(WORK TO BE COMPLETED): The output is the lines below from the one with "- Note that" through the one with "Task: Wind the", both included, printed exactly and with no other line.

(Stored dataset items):

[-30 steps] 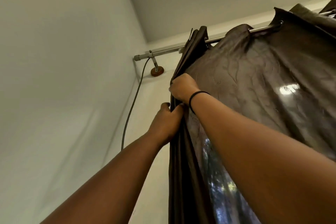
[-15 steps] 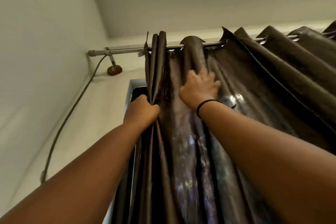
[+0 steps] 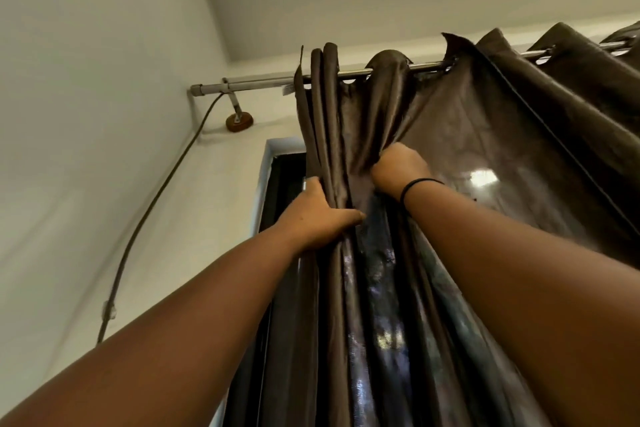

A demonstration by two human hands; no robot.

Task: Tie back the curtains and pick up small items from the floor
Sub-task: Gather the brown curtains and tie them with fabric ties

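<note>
My left hand (image 3: 317, 215) is clamped round the gathered folds at the curtain (image 3: 467, 135) edge, and my right hand (image 3: 398, 172) is fisted into a bunch of cloth just right of it and a little higher; the two hands are near each other but not touching; the curtain hangs from the rod (image 3: 263, 82) by its eyelets, packed tight at the left end and spread wide toward the right. I judge the main risk is pulling downward instead of along the rod; the bracket (image 3: 238, 116) on the wall looks small, and a hard tug from two fists could strain it or stick an eyelet. The cloth looks slick and shiny, so the folds may slide out of my left grip if I loosen it to reach for more. The cable (image 3: 166, 194) running down the wall at the left is well apart from my hands, but a wide sweep could snag it. Compared with half a second ago, my right hand has gone from lying spread on the folds to gripping a bunch of them; more of the dark window (image 3: 284, 191) shows at the left.
</note>
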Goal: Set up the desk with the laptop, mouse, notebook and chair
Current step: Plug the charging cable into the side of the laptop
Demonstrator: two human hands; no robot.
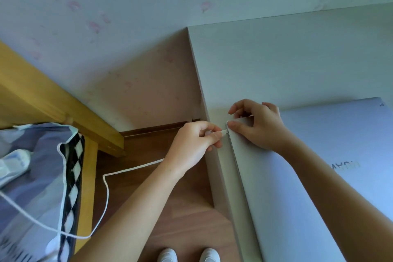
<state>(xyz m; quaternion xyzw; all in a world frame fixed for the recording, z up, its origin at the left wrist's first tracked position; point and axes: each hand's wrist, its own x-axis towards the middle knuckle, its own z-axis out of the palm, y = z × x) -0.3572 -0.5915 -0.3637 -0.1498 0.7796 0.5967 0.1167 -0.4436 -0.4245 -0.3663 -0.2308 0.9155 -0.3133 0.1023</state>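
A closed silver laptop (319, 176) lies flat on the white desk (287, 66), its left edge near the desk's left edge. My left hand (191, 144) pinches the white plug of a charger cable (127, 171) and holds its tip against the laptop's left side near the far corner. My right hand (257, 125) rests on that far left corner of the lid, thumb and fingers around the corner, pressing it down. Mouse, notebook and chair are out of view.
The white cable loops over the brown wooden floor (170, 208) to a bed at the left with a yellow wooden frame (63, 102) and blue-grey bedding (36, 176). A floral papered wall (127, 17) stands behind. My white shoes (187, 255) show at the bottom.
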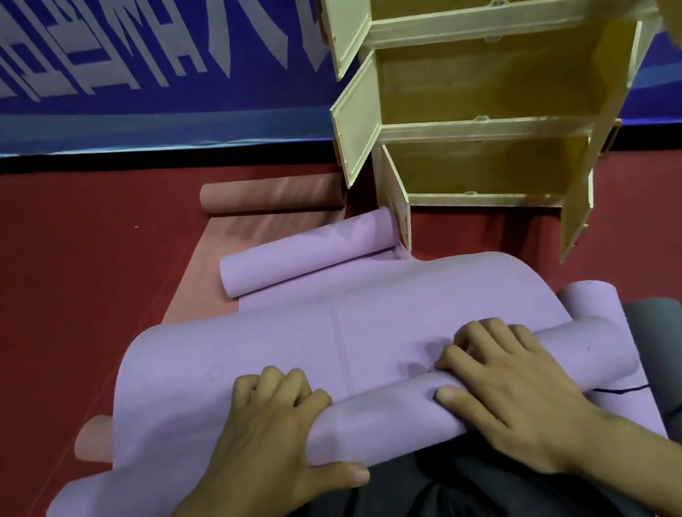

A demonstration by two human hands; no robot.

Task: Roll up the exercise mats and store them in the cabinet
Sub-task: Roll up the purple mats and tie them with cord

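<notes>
A purple exercise mat (pixel 343 335) lies in front of me on the red floor, its near end curled into a tight roll. My left hand (pixel 265 431) grips the left part of that roll, fingers over the top and thumb underneath. My right hand (pixel 507 384) presses on the right part of the roll, fingers spread over it. The mat's far end is curled into a second roll (pixel 306 253) beside the cabinet's base. The wooden cabinet (pixel 487 118) stands at the upper right, its doors open and its shelves bare.
A pink mat (pixel 269 195) lies partly rolled beyond the purple one, against the cabinet's left side. A grey rolled mat (pixel 678 372) lies at my right. Another purple roll end (pixel 587 297) shows under the mat. A blue banner (pixel 88 52) lines the wall. Open cabinet doors (pixel 357 127) jut out.
</notes>
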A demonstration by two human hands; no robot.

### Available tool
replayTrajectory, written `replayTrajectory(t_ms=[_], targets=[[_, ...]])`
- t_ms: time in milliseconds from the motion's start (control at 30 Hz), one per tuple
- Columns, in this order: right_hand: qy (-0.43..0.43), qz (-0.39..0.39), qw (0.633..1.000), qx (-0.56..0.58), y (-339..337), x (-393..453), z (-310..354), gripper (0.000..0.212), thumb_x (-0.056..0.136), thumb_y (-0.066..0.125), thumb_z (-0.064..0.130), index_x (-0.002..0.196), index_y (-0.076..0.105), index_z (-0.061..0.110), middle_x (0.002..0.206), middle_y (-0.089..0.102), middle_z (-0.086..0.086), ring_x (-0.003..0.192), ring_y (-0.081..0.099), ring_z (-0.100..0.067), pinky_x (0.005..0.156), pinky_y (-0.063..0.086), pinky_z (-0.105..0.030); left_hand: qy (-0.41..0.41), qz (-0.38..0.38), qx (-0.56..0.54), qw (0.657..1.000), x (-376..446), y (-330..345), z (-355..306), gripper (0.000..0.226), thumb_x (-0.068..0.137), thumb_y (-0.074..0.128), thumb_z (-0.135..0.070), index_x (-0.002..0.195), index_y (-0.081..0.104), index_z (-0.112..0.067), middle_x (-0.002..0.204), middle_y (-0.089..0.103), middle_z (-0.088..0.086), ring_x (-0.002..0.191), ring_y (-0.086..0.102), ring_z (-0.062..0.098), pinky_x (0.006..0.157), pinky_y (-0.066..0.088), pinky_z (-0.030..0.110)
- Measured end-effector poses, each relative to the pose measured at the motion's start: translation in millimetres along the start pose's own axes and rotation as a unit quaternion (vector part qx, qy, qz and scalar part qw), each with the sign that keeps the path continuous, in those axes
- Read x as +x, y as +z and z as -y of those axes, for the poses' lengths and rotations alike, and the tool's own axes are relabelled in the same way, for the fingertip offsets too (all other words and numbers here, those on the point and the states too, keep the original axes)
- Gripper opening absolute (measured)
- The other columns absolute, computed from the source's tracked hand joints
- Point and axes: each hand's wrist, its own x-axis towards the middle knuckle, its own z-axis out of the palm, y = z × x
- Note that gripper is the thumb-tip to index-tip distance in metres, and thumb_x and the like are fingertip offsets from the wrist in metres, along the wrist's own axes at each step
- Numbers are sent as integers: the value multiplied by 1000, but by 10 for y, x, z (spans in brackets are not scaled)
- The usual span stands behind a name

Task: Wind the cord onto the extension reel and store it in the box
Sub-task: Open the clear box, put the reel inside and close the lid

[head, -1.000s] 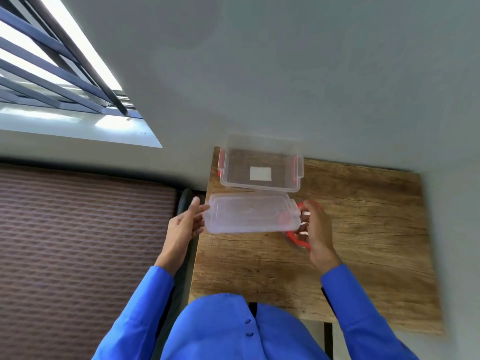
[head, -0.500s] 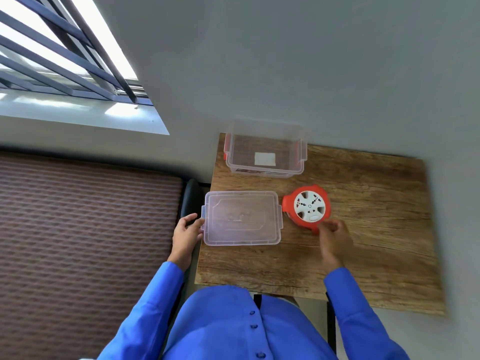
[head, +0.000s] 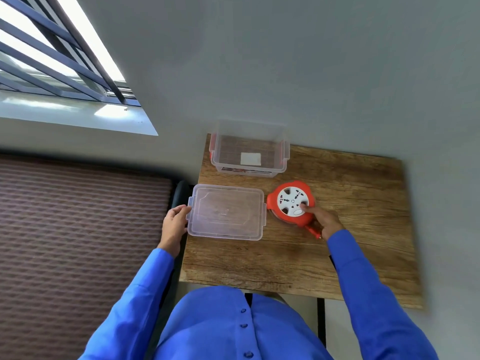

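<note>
The red extension reel [head: 292, 202] with a white socket face lies flat on the wooden table [head: 350, 203]. My right hand [head: 323, 223] is at its near right side, index fingertip pressed on the white face and the other fingers curled. A short red piece of cord or plug [head: 313, 231] sticks out from under the reel beside that hand. The clear box [head: 249, 166] with red latches stands open at the table's back left. Its clear lid [head: 226, 211] lies flat just left of the reel. My left hand [head: 175, 224] grips the lid's left edge tab.
The table's left edge runs beside a dark chair back [head: 179, 193] and a brown patterned surface [head: 78, 229]. A grey wall stands right behind the box. A barred window [head: 52, 61] is at the upper left. Bare wood lies right of the reel.
The lid, held in both hands a second ago, now lies flat on the table. My right hand has moved from the reel's near edge onto its white face.
</note>
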Motion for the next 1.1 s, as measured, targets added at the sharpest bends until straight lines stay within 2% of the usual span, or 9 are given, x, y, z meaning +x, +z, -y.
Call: replayTrajectory(t_ms=[100, 167, 267, 400, 633, 800, 900, 1000, 1100], targets=[[-28, 24, 999, -33, -101, -26, 131, 60, 75, 97, 16, 126, 69, 2, 121, 76, -18, 112, 73, -33, 87, 65, -48, 82, -103, 42, 990, -123, 76, -34, 35, 104, 73, -15, 138, 63, -15, 137, 69, 10, 125, 66, 25, 112, 55, 46], [-67, 40, 996, -47, -214, -35, 199, 50, 72, 97, 8, 116, 75, 2, 114, 80, -18, 99, 79, -31, 80, 68, -50, 128, -111, 2, 986, -243, 166, -98, 31, 105, 71, -11, 134, 64, -16, 131, 70, 8, 118, 69, 23, 107, 58, 46], [-150, 48, 980, -124, -364, -55, 294, 46, 67, 99, 5, 107, 78, 6, 107, 82, -13, 93, 81, -28, 76, 69, -45, 158, 11, 8, 987, -422, 385, -224, 28, 108, 69, -18, 135, 63, -21, 122, 74, 6, 109, 72, 22, 92, 61, 43], [-246, 92, 932, -250, -467, -176, 488, 39, 65, 103, 21, 97, 80, 23, 96, 82, 0, 89, 78, -16, 56, 57, -17, 186, 211, 125, 952, -651, 806, -292, 43, 108, 71, -21, 148, 55, -23, 132, 72, 4, 116, 71, 17, 97, 61, 38], [-304, 211, 887, -275, -314, -564, 776, 35, 68, 101, 35, 98, 84, 30, 97, 84, 4, 95, 81, -15, 71, 62, -23, 175, 343, 168, 908, -778, 1272, -427, 35, 108, 69, -37, 135, 70, -16, 121, 81, 9, 111, 79, 28, 96, 66, 51], [-417, 55, 861, -285, -2, -804, 923, 69, 82, 81, 69, 142, 64, 38, 125, 70, 23, 118, 66, -4, 105, 48, -32, 164, 296, 53, 940, -767, 1233, -538, 38, 108, 66, -43, 136, 69, -16, 121, 82, 8, 111, 80, 29, 83, 67, 34], [-411, -55, 906, -78, 140, -836, 928, 71, 89, 78, 60, 150, 53, 32, 147, 60, 11, 131, 58, -8, 114, 45, -38, 170, 260, 18, 950, -681, 1131, -717, 42, 105, 67, -48, 134, 70, -18, 119, 83, 7, 108, 81, 28, 85, 69, 40], [-241, 178, 949, 97, 213, -770, 973, 40, 93, 79, 39, 128, 72, 22, 133, 74, -7, 108, 75, -16, 92, 64, -43, 193, 240, 8, 951, -574, 1009, -967, 44, 104, 71, -54, 136, 70, -23, 121, 83, 7, 107, 82, 25, 85, 70, 43], [-186, 311, 928, 89, 362, -705, 1018, 49, 91, 83, 23, 138, 69, 20, 126, 78, -9, 106, 78, -25, 92, 64, -43, 208, 221, 34, 952, -425, 943, -1226, 68, 95, 74, -62, 134, 65, -8, 120, 82, 11, 108, 82, 28, 85, 70, 48]])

(ANSWER BOX):
- Note that gripper is the thumb-tip to index-tip distance in metres, and thumb_x and the like are fingertip offsets from the wrist in metres, along the wrist's own axes at each step
- Numbers are sent as integers: the value multiplied by 1000, but by 10 for y, x, z (spans in brackets are not scaled)
- The usual span stands behind a name

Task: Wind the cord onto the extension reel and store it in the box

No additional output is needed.